-- Work to complete --
Scan the entries for lines with the word "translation", then copy those lines.

-- Dataset records --
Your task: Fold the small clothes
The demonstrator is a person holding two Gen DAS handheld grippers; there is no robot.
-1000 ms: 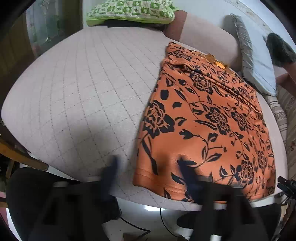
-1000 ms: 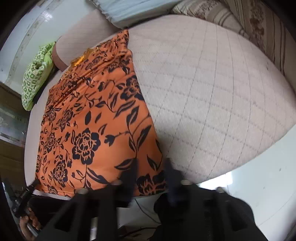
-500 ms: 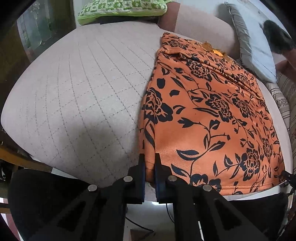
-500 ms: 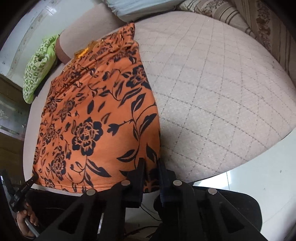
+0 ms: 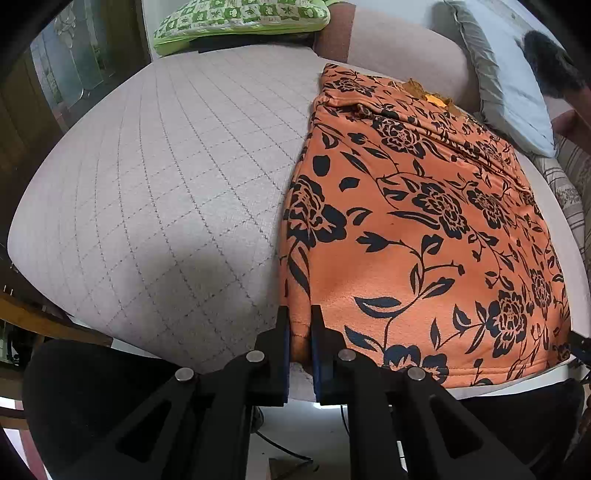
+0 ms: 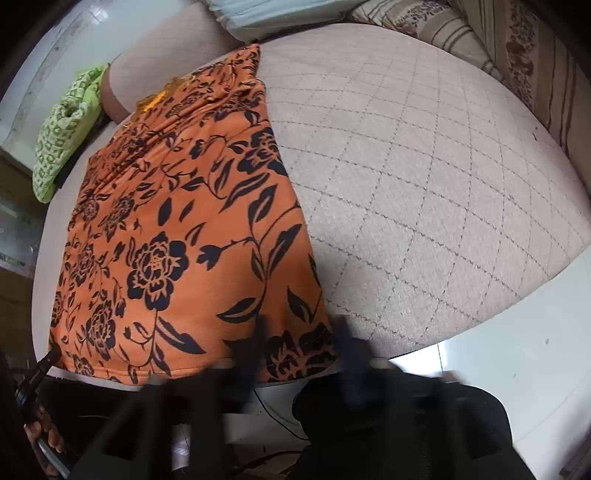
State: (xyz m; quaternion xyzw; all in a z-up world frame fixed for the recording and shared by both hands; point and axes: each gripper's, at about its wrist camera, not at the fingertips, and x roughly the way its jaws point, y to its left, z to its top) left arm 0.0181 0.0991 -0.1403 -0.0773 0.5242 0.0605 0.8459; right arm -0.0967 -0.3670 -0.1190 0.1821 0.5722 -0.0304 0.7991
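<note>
An orange garment with black flowers [image 5: 424, 229] lies flat on a quilted beige cushion [image 5: 166, 184], its hem along the near edge. My left gripper [image 5: 297, 317] is shut on the hem's near left corner, and orange cloth shows between its pads. In the right wrist view the same garment [image 6: 177, 229] fills the left half. My right gripper [image 6: 301, 332] is blurred and its jaws are opening. They stand wide apart at the hem's near right corner, and the pads do not press on the cloth.
A green patterned pillow [image 5: 240, 14] lies at the far end and a grey-blue pillow [image 5: 506, 85] beside the garment's top. Striped cushions [image 6: 517, 55] border the far right. The cushion's near edge drops to a white floor [image 6: 517, 369] with black cables.
Both grippers closed on the hem corners about half a second ago. The left one still grips its corner. The right one has since opened again and is blurred with motion.
</note>
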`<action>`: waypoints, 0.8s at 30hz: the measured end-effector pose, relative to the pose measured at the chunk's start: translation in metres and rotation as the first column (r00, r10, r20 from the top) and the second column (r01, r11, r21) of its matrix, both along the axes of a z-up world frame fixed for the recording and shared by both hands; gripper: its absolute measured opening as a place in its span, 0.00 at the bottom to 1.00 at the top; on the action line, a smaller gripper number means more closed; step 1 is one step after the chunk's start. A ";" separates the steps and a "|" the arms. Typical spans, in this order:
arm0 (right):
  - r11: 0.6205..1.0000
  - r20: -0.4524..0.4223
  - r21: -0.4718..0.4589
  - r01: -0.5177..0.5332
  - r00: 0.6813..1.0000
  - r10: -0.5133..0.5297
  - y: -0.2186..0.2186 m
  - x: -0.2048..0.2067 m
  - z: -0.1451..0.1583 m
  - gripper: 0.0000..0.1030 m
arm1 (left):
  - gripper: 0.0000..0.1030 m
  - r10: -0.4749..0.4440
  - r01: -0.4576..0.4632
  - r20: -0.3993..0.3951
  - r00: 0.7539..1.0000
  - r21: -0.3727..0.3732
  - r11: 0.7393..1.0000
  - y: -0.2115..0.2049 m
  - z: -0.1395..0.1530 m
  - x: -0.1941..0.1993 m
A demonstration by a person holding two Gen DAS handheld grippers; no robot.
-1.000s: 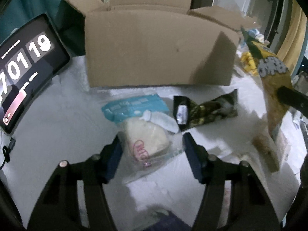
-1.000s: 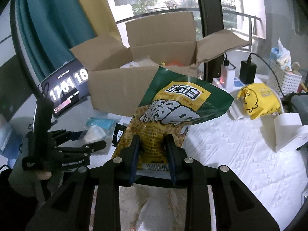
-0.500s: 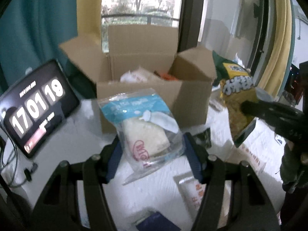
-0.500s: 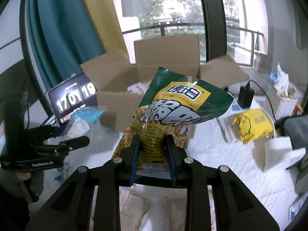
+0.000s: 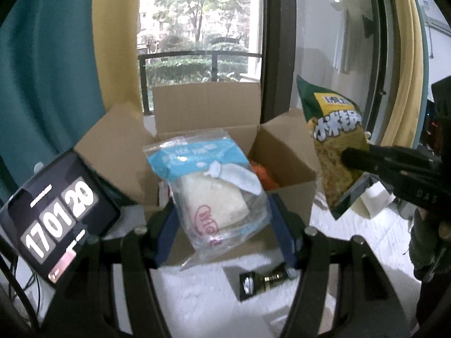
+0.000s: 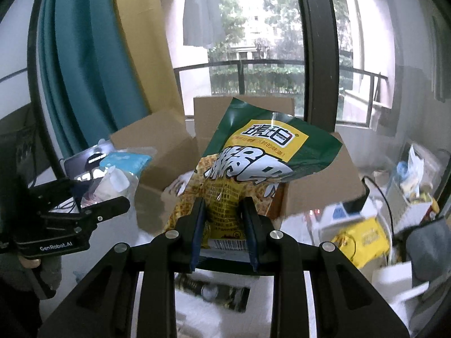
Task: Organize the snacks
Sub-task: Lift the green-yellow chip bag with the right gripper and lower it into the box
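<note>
My left gripper [image 5: 222, 219] is shut on a clear bread packet with a blue top [image 5: 208, 186] and holds it up in front of the open cardboard box [image 5: 284, 166]. My right gripper [image 6: 224, 214] is shut on a green and yellow snack bag [image 6: 253, 169], held upright before the same box [image 6: 324, 186]. The snack bag [image 5: 335, 146] and right gripper [image 5: 389, 166] show at the right of the left wrist view. The left gripper [image 6: 84, 205] with the bread packet [image 6: 118, 174] shows at the left of the right wrist view.
A tablet clock [image 5: 56, 219] leans left of the box. A dark snack packet [image 5: 262, 280] lies on the white table below both grippers [image 6: 214, 293]. A yellow bag [image 6: 363, 239], a white basket [image 6: 414, 194], chargers and a paper roll sit at the right.
Both grippers have risen from table height with their packets and now stand level with the box opening. The clock changed from 19 to 20.
</note>
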State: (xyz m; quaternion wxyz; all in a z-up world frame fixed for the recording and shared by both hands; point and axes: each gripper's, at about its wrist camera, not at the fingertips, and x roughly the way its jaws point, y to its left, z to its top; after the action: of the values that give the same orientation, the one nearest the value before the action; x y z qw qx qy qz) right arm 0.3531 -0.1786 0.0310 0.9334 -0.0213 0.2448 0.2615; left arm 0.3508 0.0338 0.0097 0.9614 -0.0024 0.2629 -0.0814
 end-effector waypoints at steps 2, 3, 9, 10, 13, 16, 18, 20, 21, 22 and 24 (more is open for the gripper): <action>1.000 0.010 -0.003 0.001 1.000 -0.001 0.003 0.007 0.003 0.28 | 0.61 -0.001 0.001 0.008 1.000 0.000 1.000 -0.001 0.001 0.008; 1.000 0.015 -0.004 0.001 1.000 -0.001 0.004 0.009 0.003 0.28 | 0.61 -0.003 0.003 0.014 1.000 0.001 1.000 0.000 0.003 0.015; 1.000 0.017 -0.003 0.016 1.000 -0.016 0.013 0.038 0.003 0.28 | 0.61 0.004 -0.003 0.017 1.000 -0.018 1.000 0.006 -0.005 0.054; 1.000 0.015 -0.003 0.018 1.000 -0.018 0.013 0.042 0.002 0.28 | 0.61 0.004 -0.003 0.014 1.000 -0.022 1.000 0.005 -0.007 0.058; 1.000 0.005 -0.003 0.028 1.000 -0.028 0.017 0.059 -0.001 0.28 | 0.61 -0.001 0.001 -0.001 1.000 -0.024 1.000 0.006 -0.016 0.077; 0.999 -0.010 -0.009 0.040 0.999 -0.040 0.020 0.076 -0.007 0.28 | 0.62 -0.005 0.004 -0.020 1.000 -0.021 1.000 0.006 -0.028 0.093; 0.999 -0.023 -0.016 0.047 0.999 -0.048 0.024 0.087 -0.011 0.28 | 0.63 -0.004 0.003 -0.037 0.999 -0.025 1.000 0.007 -0.034 0.102; 0.998 -0.036 -0.026 0.057 0.998 -0.058 0.027 0.097 -0.017 0.28 | 0.64 -0.010 0.007 -0.077 0.997 -0.040 0.999 0.007 -0.039 0.112; 0.997 -0.040 -0.030 0.064 0.997 -0.065 0.028 0.101 -0.020 0.28 | 0.66 -0.013 0.009 -0.080 0.997 -0.046 0.999 0.008 -0.040 0.115; 0.997 -0.044 -0.033 0.069 0.997 -0.071 0.029 0.104 -0.022 0.28 | 0.70 -0.011 0.006 -0.088 0.996 -0.054 0.999 0.009 -0.043 0.118; 0.996 -0.053 -0.046 0.078 0.995 -0.081 0.033 0.110 -0.027 0.30 | 0.74 -0.003 -0.004 -0.096 0.995 -0.068 0.998 0.011 -0.044 0.121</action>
State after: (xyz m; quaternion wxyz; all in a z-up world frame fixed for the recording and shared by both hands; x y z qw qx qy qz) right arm 0.4632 -0.1461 0.0042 0.9354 -0.0250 0.2764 0.2191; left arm 0.4716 0.0448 -0.0342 0.9470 -0.0390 0.3060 -0.0900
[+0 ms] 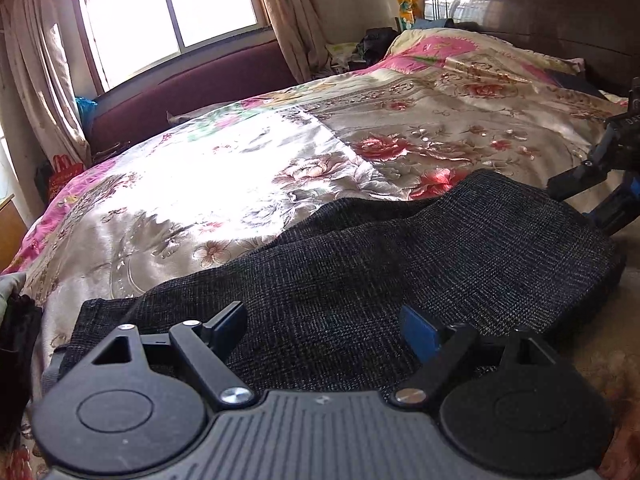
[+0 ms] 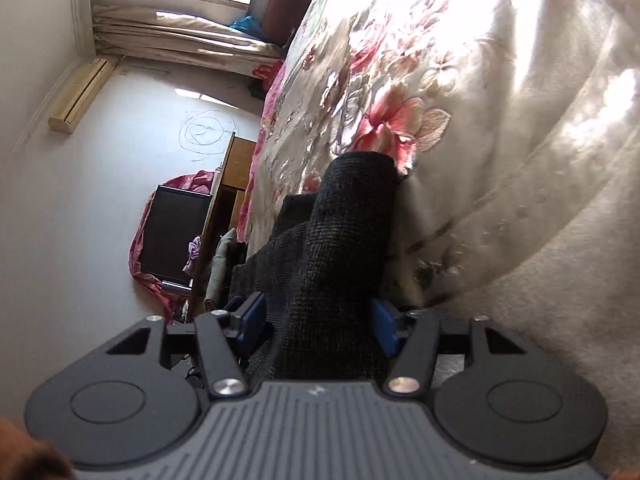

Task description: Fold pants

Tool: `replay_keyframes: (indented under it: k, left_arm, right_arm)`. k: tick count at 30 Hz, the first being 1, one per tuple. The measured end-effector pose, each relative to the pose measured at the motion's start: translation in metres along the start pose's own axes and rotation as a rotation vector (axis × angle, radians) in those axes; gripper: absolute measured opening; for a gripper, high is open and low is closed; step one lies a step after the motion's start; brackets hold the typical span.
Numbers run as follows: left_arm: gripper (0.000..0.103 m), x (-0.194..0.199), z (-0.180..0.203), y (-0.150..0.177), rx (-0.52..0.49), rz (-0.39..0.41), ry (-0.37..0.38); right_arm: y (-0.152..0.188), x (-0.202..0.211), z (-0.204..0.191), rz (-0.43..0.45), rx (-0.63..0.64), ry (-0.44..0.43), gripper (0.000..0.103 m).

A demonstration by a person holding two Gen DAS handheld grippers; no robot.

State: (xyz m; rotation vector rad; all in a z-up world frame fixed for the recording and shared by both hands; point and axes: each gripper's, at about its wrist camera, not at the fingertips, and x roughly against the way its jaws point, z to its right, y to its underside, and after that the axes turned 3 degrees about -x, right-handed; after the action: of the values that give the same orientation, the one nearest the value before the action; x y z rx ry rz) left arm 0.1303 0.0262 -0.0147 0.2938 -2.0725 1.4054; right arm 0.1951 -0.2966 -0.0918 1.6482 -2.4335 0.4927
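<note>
Hovering low over the near edge of the bed, the left gripper (image 1: 324, 330) is holding its blue-padded fingers (image 1: 418, 332) spread wide, the dark charcoal woven pants (image 1: 360, 268) lying flat beneath and between them with neither pad touching cloth. Over on the right wrist view, the right gripper (image 2: 318, 322) is straddling a raised ridge of those same pants (image 2: 340, 264), its blue pads (image 2: 384, 326) sitting at either flank of the fabric, though whether they are actually biting in is impossible to tell from here. Further out, the pants are sprawling across the shiny floral satin bedspread (image 1: 240, 184), sunlight glaring off it. Beyond that, a maroon padded bench (image 1: 192, 92) is sitting under the bright window (image 1: 168, 4), with the dark wooden headboard (image 1: 540, 12) standing at the far right.
</note>
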Motion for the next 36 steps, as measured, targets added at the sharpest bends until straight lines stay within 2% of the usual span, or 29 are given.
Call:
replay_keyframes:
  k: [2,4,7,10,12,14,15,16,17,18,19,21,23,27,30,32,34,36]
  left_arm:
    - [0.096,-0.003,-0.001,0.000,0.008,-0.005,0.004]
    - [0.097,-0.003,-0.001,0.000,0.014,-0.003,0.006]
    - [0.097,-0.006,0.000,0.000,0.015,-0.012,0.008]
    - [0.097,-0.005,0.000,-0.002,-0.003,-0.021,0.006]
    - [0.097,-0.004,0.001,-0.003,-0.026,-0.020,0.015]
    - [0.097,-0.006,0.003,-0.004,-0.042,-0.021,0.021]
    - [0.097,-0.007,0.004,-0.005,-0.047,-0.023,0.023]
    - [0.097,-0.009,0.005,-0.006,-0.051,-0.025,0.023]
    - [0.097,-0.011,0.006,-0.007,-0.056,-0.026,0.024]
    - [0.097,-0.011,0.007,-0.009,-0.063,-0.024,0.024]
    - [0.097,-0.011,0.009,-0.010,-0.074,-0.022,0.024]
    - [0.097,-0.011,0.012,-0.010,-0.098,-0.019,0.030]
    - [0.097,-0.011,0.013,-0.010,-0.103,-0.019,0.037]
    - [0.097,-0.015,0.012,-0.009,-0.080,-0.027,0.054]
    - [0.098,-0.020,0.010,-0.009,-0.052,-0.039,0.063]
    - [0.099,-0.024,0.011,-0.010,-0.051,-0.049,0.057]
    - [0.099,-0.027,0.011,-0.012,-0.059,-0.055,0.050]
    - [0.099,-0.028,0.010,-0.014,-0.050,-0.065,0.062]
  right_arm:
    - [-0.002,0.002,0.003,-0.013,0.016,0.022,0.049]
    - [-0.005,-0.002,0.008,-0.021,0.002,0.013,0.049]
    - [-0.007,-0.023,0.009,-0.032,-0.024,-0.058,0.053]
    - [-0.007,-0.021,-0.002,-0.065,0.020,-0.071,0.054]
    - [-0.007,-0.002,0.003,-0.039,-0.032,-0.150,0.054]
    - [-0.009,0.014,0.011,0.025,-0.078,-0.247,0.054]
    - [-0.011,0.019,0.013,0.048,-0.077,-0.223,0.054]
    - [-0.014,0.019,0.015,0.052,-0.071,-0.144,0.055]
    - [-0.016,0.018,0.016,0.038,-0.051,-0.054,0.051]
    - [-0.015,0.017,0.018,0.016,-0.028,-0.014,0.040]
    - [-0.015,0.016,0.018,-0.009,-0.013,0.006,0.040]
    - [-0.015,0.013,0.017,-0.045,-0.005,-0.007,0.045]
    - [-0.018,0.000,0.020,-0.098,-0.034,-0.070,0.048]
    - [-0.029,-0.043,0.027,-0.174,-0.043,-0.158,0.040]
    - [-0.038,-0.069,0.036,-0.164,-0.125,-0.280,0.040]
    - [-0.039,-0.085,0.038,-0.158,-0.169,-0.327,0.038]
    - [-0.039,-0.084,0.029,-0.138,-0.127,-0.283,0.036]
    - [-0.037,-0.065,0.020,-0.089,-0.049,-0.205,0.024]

-- Solution for this problem --
`<action>`: waypoints, 0.8s at 30hz: the measured end-effector pose, relative to the pose measured at the chunk's start: translation in metres and rotation as the first column (r00, r10, r20 from the top) and the second column (r01, r11, r21) of its matrix, both along the axes of a z-up world frame fixed for the recording and shared by both hands; gripper: its absolute measured opening as a place in its span, 0.00 at the bottom to 1.00 at the top; on the action line, a smaller gripper number means more closed; step 1 is one step after the chunk's start. A ";" separates the steps and a "|" the arms. Typical spans, in this order:
Tool: `replay_keyframes: (indented under it: k, left_arm, right_arm)`. k: tick count at 30 Hz, the first being 1, one per tuple. The measured end-effector pose, each relative to the pose measured at the motion's start: translation in metres along the start pose's own axes and rotation as a rotation vector (axis × angle, radians) in those axes; gripper: absolute measured opening; for a gripper, high is open and low is closed; step one lies a step after the motion's start; brackets hold the typical span.

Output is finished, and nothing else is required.